Je les suis sur la terrasse.

— Attendez, intervient Megane d’une voix bizarrement étouffée. Est-ce que je peux lui dire au revoir, avant ?

Les hommes échangent un regard légèrement étonné. Ils ne s’attendaient probablement pas à ce que Megane soit ma biche consentante. Ni même qu’elle parle.

— C’est le père de mon enfant, insiste-t-elle. Et l’homme que je considérais comme mon époux.

Son époux. Pas son ravisseur, son cauchemar, son bourreau. Mais son époux.

Je baisse les yeux par terre, les sentant devenir trop lourds. Je veux pas que ces types me voient chialer.

— Vas-y, grogne le vieux Miklos. Mais sois brève.

Megane me suit sur la terrasse, face à la mer, sous la nuit étoilée. Grigorij se tient non loin, bouillonnant de jalousie, pour nous surveiller. Je lui lance un sourire, puis me tourne vers ma femme, prenant sa main de mon bras valide.

— Je t’aime, Megane, lui dis-je en français. Je sais que je te l’ai déjà dit cent fois, mais je crois que c’est le moment de te le redire. Sois forte.

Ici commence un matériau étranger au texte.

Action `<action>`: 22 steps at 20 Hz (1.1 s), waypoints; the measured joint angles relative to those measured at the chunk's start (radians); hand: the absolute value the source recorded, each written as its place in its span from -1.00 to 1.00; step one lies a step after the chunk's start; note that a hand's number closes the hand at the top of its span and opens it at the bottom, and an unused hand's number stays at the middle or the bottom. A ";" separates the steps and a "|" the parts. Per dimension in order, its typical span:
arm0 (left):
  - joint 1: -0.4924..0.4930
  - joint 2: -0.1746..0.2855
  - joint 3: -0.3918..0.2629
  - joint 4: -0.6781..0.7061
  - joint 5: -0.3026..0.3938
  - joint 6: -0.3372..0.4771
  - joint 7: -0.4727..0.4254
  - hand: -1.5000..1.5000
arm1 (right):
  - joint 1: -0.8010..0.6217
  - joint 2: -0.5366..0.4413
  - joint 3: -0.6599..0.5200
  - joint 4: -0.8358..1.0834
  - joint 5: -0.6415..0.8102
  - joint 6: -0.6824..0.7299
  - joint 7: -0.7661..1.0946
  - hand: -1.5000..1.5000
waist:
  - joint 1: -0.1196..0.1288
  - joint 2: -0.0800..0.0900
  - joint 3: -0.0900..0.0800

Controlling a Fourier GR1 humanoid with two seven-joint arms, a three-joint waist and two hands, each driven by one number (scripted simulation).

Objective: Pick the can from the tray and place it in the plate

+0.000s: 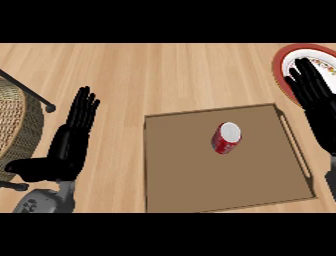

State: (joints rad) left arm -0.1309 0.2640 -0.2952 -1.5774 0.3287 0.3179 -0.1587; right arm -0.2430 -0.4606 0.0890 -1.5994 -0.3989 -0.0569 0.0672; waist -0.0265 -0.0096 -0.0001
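Observation:
A red can (226,138) with a white top stands upright in the middle of the brown tray (178,185). The red-rimmed white plate (333,62) lies at the far right, beyond the tray's right corner. My right hand (326,112) is open with straight fingers; it hovers at the tray's right edge, and its fingertips overlap the plate's near side. My left hand (67,142) rests open, fingers up, left of the tray. Neither hand touches the can.
A woven wicker basket (1,125) with a black wire frame sits at the left edge, close to my left hand. The light wooden counter (163,75) stretches behind the tray.

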 measured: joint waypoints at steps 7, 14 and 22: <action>0.047 0.026 -0.036 0.127 0.006 -0.027 0.130 0.00 | -0.244 -0.082 0.004 0.032 -0.031 0.219 -0.036 1.00 | 0.079 0.029 -0.002; 0.042 0.029 -0.052 0.174 0.028 -0.059 0.235 0.00 | -0.384 -0.071 -0.041 0.386 0.079 0.306 -0.317 -1.00 | 0.086 0.030 0.005; 0.050 0.038 -0.025 0.180 0.036 -0.082 0.264 0.00 | -0.517 -0.128 -0.032 0.693 0.184 0.534 -0.565 -1.00 | 0.066 0.018 0.007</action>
State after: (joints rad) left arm -0.0810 0.3016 -0.3203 -1.3971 0.3646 0.2361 0.1057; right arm -0.7599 -0.5882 0.0575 -0.9059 -0.2145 0.4767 -0.4978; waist 0.0391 0.0086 0.0070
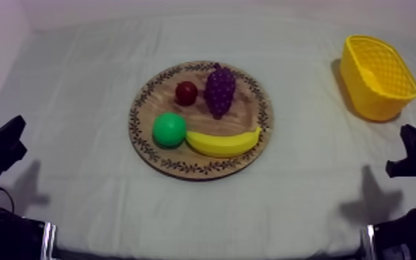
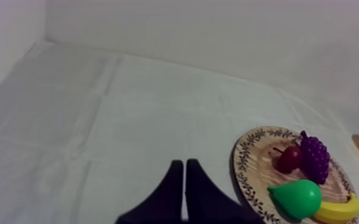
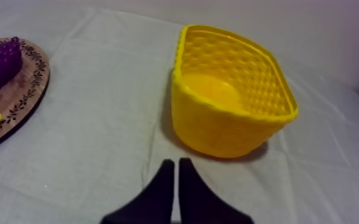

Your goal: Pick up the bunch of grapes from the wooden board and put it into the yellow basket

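Task not started: the purple bunch of grapes [image 1: 220, 90] lies on the round wooden board [image 1: 183, 168]. The yellow basket [image 1: 363, 97], at the table [image 1: 79, 173]'s far right corner, is empty. Left gripper [image 2: 185, 179] and right gripper [image 3: 176, 179] are closed, holding nothing.

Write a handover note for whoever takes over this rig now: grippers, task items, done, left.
Left gripper: shut on nothing, over the cloth.
Right gripper: shut on nothing, facing the yellow lattice basket, which looks empty.
Purple bunch of grapes lies on the round wooden board with patterned rim, beside a small red fruit; green pear and yellow banana share the board.
Done: nothing.
Left: grasp grapes, lift, carry to basket, release.
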Robot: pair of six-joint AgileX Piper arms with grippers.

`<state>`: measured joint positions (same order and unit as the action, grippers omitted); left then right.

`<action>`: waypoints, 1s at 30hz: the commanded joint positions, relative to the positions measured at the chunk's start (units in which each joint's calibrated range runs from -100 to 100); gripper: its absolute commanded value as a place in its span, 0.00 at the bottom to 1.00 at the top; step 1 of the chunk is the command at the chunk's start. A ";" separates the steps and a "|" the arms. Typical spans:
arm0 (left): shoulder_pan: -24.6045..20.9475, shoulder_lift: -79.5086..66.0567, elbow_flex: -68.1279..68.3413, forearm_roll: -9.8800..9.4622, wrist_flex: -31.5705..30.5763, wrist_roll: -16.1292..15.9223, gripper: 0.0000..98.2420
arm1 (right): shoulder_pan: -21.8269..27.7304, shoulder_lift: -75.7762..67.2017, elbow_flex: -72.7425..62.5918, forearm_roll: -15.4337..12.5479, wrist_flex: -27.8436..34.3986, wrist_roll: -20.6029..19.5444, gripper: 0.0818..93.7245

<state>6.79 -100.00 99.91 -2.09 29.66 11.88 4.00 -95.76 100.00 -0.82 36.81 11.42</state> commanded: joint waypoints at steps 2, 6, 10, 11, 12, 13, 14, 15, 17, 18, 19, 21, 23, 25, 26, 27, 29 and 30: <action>-0.02 0.00 -0.02 0.01 0.00 0.01 0.00 | -0.02 0.00 0.00 0.01 0.05 -0.02 0.00; -0.02 0.00 -0.02 0.01 0.00 0.01 0.00 | -0.02 0.00 0.00 0.01 0.05 -0.02 0.00; -0.02 0.00 -0.02 0.01 0.00 0.01 0.00 | -0.02 0.00 0.00 0.01 0.05 0.01 0.00; -0.02 0.00 -0.02 0.01 0.00 0.01 0.00 | 0.07 0.00 0.00 0.01 0.05 -0.04 0.00; -0.02 0.00 -0.02 0.01 0.00 0.01 0.00 | 0.25 0.00 0.00 0.01 0.05 -0.09 0.00; -0.02 0.00 -0.02 0.01 0.00 0.01 0.00 | 0.37 0.00 0.00 0.01 0.05 -0.14 0.00; -0.02 0.00 -0.02 0.01 0.00 0.03 0.00 | 0.39 0.00 0.00 0.00 0.05 -0.47 0.01; -0.02 0.00 -0.02 0.01 0.00 0.04 0.00 | 0.38 0.00 0.00 -0.04 0.07 -0.83 0.01; -0.02 0.00 -0.02 0.01 0.00 0.04 0.00 | 0.37 0.00 0.00 -0.22 0.27 -1.11 0.01; -0.02 0.00 -0.02 0.01 0.00 0.03 0.00 | 0.39 0.00 0.00 -0.33 0.16 -1.28 0.01; -0.02 0.00 -0.02 0.01 0.00 0.04 0.00 | 0.40 0.00 0.00 -0.50 0.05 -1.27 0.01; -0.02 0.00 -0.02 0.01 0.00 0.04 0.00 | 0.47 0.00 0.00 -1.26 -0.37 -0.62 0.01; -0.02 0.00 -0.02 0.01 0.00 0.02 0.00 | 0.59 0.00 -0.03 -2.15 -1.14 0.22 0.01; -0.02 0.00 -0.02 0.01 0.00 0.04 0.00 | 0.67 0.34 -0.20 -2.98 -1.95 1.03 0.00; -0.02 0.00 -0.02 0.01 0.00 0.03 0.00 | 0.62 0.82 -0.47 -3.18 -2.49 1.26 0.00; -0.02 0.00 -0.02 0.01 0.00 0.03 0.00 | 0.52 1.49 -0.90 -3.23 -3.01 1.39 0.00; -0.02 0.00 -0.02 0.01 0.00 0.02 0.00 | 0.17 3.39 -2.25 -3.21 -3.67 1.53 0.00; -0.02 0.00 -0.02 0.01 0.00 0.02 0.00 | -0.05 4.54 -3.14 -3.12 -3.89 1.54 0.00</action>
<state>6.79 -100.00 99.91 -2.09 29.66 11.91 4.13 -92.69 97.88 -4.14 32.86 13.04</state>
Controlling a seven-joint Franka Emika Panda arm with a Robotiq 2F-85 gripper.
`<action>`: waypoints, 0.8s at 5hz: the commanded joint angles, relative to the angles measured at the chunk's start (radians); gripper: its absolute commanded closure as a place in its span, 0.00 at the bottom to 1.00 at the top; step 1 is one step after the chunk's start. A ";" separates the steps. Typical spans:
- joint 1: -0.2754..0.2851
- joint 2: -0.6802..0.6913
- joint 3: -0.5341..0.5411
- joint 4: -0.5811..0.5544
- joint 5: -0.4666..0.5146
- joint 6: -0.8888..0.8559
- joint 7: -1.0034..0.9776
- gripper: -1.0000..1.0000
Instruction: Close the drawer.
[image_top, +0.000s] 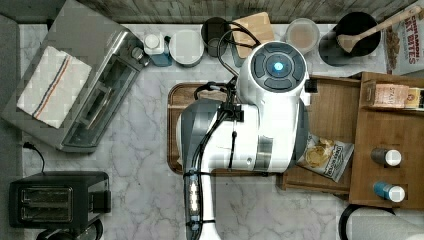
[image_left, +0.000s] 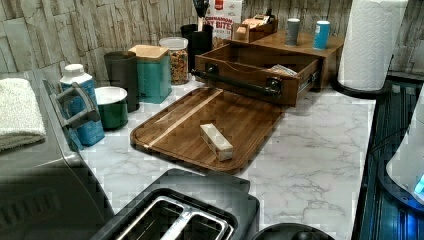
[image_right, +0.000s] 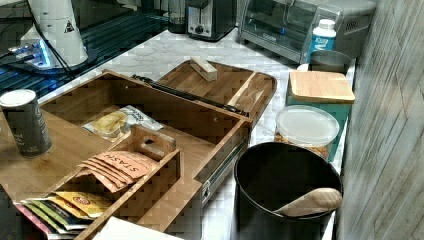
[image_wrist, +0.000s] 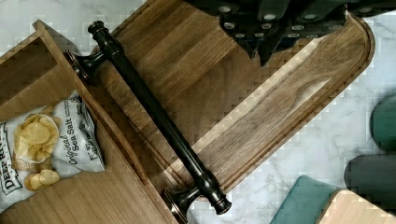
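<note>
The drawer (image_wrist: 70, 186) is seen pulled out of its cabinet over the tray (image_wrist: 280, 93), its long dark handle (image_wrist: 154, 116) lies across beside the tool (image_wrist: 273, 44), and the tool's grip cannot be told.

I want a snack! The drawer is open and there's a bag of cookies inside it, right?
Not quite. The drawer is open, but the bag inside is Deep River sea salt potato chips, not cookies. The wrist view shows the label.
</note>
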 joint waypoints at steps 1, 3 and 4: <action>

— Je t’aime aussi, Damian, répond-elle sans gémir. Embrasse-moi une dernière fois.

Je pose ma main sur sa taille, et l’attire à moi. Megane presse ses lèvres chaudes sur les miennes, m’ouvre sa bouche. Lorsque sa langue touche la mienne, je sens un goût métallique, comme du sang. Et quelque chose de dur et coupant passe dans la mienne.

Les yeux verts de Megane se verrouillent sur moi, et ses ongles, dans mon dos, s’enfoncent dans ma peau.

Ne bouge pas, ne dis rien. Prends-le.

Je laisse l’objet venir dans ma bouche, le poussant délicatement pour ne pas qu’il me coupe plus la langue. Je crois deviner ce que c’est : un mini-scalpel de Michail. L’un de ceux qui lui permettaient de réaliser des opérations buccales, précisément. Où et comment Megane a-t-elle trouvé ça ? Elle a dû le cacher dans sa bouche tout ce temps, sous le masque…

Je me sépare d’elle, et elle recule derrière moi, sur le bord extérieur de la terrasse. Grigorij fait un geste pour la récupérer, mais je me suis déjà planté face à Qamil, qui attend, son flingue à la main. La fenêtre de manœuvre est étroite, mais c’est la seule que j’ai, et je peux compter sur l’assurance calme de l’aîné des Kelmendi, qui ne me craint pas, ne me prends pas pour un vampire doté de pouvoirs surnaturels comme, par exemple, la suggestion, qui, je le sais, ne marchera pas sur lui. En me mettant aussi près de lui, je l’oblige à ajuster sa position, et profite de ce moment pour faire mine de me gratter la bouche. Il fronce les sourcils en apercevant le sang qui sort du coin de mes lèvres.

— Que…

Mon bras fuse. Ses yeux s’écarquillent, comme ceux de son père tout à l’heure.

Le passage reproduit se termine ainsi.